Comment Not really new (Score 2) 110

Delusional thinking has always existed. Religion, “god-kings” who believe they have a divine right to rule over everything and everyone, and most recently, narcissists who have decided they are women and want to force everyone to agree with them (It's like the people who think they're Napoleon, but now they want to force you to agree that they really are Napoleon).

I believe the biggest problem with this and “AI” is that many people bought into the hype that “AI would always be right about everything,” and so they think it's true when “AI” confirms their delusions.

Comment Re:So much conflict (Score 1) 150

The second is paid advertising disguised as journalism. After all, the guys who spent hundreds of billions making "AIs" now need to make everyone believe – no matter the cost – that everyone has to buy their services. Think about it, hundreds of billions of dollars are involved in the biggest scam ever created, of course they're going to try to convince you that everyone needs them.

Comment Re:Maybe upgrade all the time is the problem (Score 2) 26

That's a big reason why I don't use that crap in the first place. The developers of these modern Javascript frameworks don't care about backward compatibility. And they aren't even competent enough to get it right on the first try or even on subsequent tries, so they have to constantly rewrite critical parts of their software because they are not able to understand what caused the problems in the first place.
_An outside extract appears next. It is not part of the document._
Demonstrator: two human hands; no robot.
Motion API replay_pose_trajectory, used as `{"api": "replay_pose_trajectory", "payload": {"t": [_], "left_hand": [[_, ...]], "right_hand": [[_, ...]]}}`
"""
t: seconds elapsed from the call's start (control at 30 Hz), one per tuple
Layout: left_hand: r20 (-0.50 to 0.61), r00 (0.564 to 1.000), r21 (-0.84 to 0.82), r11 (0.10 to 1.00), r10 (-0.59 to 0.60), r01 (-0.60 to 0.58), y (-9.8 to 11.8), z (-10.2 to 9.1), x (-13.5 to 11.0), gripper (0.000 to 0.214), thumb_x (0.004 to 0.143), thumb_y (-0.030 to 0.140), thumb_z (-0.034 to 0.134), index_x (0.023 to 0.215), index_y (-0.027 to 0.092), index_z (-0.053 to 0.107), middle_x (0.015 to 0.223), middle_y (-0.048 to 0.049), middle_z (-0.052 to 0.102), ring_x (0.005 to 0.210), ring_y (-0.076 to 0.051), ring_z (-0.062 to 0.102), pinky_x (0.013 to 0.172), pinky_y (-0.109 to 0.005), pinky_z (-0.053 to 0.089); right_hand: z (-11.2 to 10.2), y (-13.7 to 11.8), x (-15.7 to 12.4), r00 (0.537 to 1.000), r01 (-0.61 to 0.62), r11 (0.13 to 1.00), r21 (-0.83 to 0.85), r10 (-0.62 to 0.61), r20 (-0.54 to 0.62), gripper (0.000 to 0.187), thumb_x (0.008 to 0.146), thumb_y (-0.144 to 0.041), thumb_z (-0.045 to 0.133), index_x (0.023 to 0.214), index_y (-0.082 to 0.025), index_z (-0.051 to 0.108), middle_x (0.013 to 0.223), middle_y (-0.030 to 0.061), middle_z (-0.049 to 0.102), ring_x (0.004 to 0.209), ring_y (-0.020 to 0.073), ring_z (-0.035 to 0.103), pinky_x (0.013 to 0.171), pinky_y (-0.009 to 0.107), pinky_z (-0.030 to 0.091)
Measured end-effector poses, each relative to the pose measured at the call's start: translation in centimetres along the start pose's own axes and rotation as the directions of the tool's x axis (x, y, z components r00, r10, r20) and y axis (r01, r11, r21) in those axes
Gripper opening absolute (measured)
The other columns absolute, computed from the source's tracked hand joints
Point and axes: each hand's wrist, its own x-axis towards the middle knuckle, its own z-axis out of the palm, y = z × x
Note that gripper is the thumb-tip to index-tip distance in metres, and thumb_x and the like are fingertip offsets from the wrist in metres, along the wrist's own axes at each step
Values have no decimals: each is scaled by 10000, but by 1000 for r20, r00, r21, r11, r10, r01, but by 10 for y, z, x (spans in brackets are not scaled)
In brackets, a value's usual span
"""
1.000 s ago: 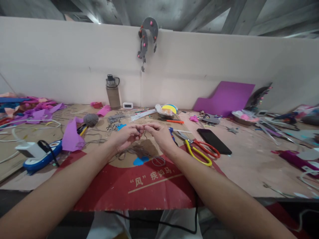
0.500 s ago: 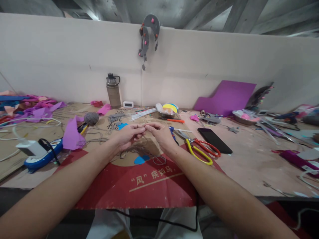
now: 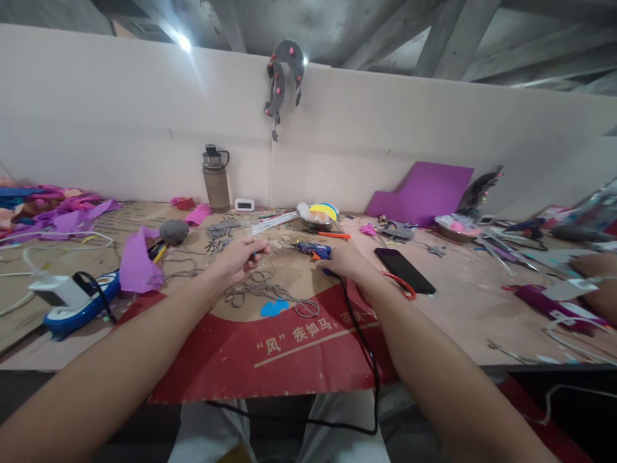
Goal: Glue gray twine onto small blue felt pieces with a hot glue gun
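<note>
My left hand (image 3: 242, 258) is closed in a pinch over the cardboard; a thin strand of grey yarn (image 3: 270, 262) runs down from its fingertips. A bit of blue shows between those fingers, too small to name. My right hand (image 3: 343, 260) is wrapped round a blue glue gun (image 3: 312, 248) with an orange trigger, its nozzle pointing left toward my left hand. Loose grey yarn (image 3: 258, 288) lies in loops below my hands. Beside it is a blue cloud-shaped piece (image 3: 274, 308). Red-handled scissors (image 3: 402, 285) are partly hidden behind my right forearm.
A black cord (image 3: 365, 344) runs from the glue gun over the table edge. Right of my hand lies a phone (image 3: 405, 270). Behind stand a bottle (image 3: 216, 183) and a metal bowl (image 3: 318, 225). A power strip (image 3: 81, 305) is at left; another person's arm (image 3: 598, 276) shows far right.
My hands, pinched together before, have parted. The right has moved right and taken hold of the glue gun, covering much of the scissors. The left stays pinched. A person's arm has appeared far right.
</note>
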Motion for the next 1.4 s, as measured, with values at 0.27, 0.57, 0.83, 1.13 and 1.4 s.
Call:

Comment Re:I don't understand this downturn (Score 3, Funny) 18

The problem lies with CEOs and the people around them. Most engineers and developers haven't been fooled, but CEOs are seriously vulnerable to accepting absurd ideas if someone “important” (or who can pass themselves off as important) swears that the idea in question will fill the company with money. Right here in my company, every now and then some director stupidly wants to copy the ideas of the “market” (which nowadays boils down to maximizing value for shareholders even if it DESTROYS the company) and no one can convince him otherwise because “the market said so.” I feel like tearing apart every son of a bitch who says “the market wants this” or “the market wants that” as an excuse for really stupid ideas.